1.1. Create and Configure YARN Capacity Scheduler Queues

Capacity Scheduler queues can be used to allocate cluster resources among users and groups. These settings can be accessed from Ambari > YARN > Configs > Scheduler or in capacity-scheduler.xml. YARN must be restarted in order for queues to take effect.

The following simple configuration example demonstrates how to set up Capacity Scheduler queues. This example separates short and long-running queries into two separate queues.

  • hive1 -- this queue will be used for short-duration queries, and will be assigned 50% of cluster resources.

  • hive2 -- this queue will be used for longer-duration queries, and will be assigned 50% of cluster resources.

The following capacity-scheduler.xml settings are used to implement this configuration:

yarn.scheduler.capacity.root.queues=hive1,hive2
yarn.scheduler.capacity.root.hive1.capacity=50
yarn.scheduler.capacity.root.hive2.capacity=50

Configure limits on usage for these queues and their users with the following settings:

yarn.scheduler.capacity.root.hive1.maximum-capacity=50
yarn.scheduler.capacity.root.hive2.maximum-capacity=50
yarn.scheduler.capacity.root.hive1.user-limit=1
yarn.scheduler.capacity.root.hive2.user-limit=1

Setting maximum-capacity to 50 restricts queue users to 50% of the queue capacity with a hard limit.
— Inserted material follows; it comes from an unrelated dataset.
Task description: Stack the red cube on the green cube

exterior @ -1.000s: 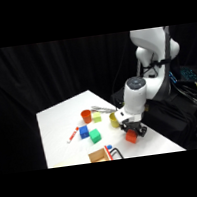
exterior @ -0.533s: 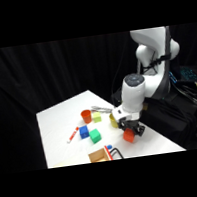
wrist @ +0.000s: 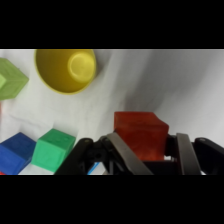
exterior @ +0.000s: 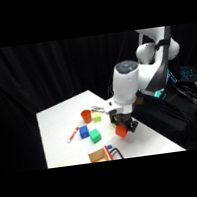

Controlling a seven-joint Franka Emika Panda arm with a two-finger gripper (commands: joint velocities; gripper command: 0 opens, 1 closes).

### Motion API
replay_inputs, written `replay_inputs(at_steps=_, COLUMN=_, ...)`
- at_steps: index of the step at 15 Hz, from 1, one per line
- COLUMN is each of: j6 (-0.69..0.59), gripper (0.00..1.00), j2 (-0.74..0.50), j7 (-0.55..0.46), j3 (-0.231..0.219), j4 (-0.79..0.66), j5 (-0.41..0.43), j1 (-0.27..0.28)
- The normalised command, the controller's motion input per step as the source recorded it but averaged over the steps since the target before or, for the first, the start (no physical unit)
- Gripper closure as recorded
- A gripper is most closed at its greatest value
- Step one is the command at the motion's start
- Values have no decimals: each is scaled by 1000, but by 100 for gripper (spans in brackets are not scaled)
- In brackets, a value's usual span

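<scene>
My gripper (exterior: 123, 127) is shut on the red cube (exterior: 121, 131), holding it just above the table. In the wrist view the red cube (wrist: 140, 134) sits between my two fingers (wrist: 121, 151), and the gripper (wrist: 152, 156) rises from the bottom edge. The green cube (exterior: 95, 136) rests on the table to the left of the held cube, a short gap away. In the wrist view the green cube (wrist: 52, 150) lies at the lower left, beside a blue cube (wrist: 16, 152).
A blue cube (exterior: 84, 132), an orange-red cup (exterior: 86, 116) and a yellow-green cube (exterior: 96, 117) stand left of the gripper. A yellow cup (wrist: 66, 69) and a pale green cube (wrist: 10, 79) show ahead. A wooden box (exterior: 98, 155) sits at the table's front edge, and a red pen (exterior: 72, 135) lies at the left.
The gripper has shifted a little to the left and slightly upward with the red cube in it. The other blocks have not moved.
</scene>
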Motion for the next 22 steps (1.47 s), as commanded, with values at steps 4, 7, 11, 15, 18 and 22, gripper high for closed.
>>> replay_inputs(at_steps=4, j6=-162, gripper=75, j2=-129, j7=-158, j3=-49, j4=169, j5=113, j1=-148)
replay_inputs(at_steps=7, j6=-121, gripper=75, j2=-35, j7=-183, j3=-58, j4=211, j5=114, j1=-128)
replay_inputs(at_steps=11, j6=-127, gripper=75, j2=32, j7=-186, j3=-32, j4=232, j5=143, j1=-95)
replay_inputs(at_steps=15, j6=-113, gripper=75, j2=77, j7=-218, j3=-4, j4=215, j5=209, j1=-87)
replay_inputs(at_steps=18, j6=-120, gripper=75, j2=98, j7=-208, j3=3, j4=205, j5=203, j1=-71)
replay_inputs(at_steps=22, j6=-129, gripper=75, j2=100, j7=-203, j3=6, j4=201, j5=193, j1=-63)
If the maximum-capacity  is set to more than 50%, the queue can use more than its capacity when there are other idle resources in the cluster. However, any user can only use up to the configured queue capacity. The default value of "1" for user-limit means that any single user in the queue can at maximum occupy 1x the queue’s configured capacity. These settings prevent users in one queue from monopolizing resources across all queues in a cluster.

This example is a basic introduction to queues. For more detailed information on allocating cluster resources using Capacity Scheduler queues, see the "Capacity Scheduler" section in the YARN Resource Management guide.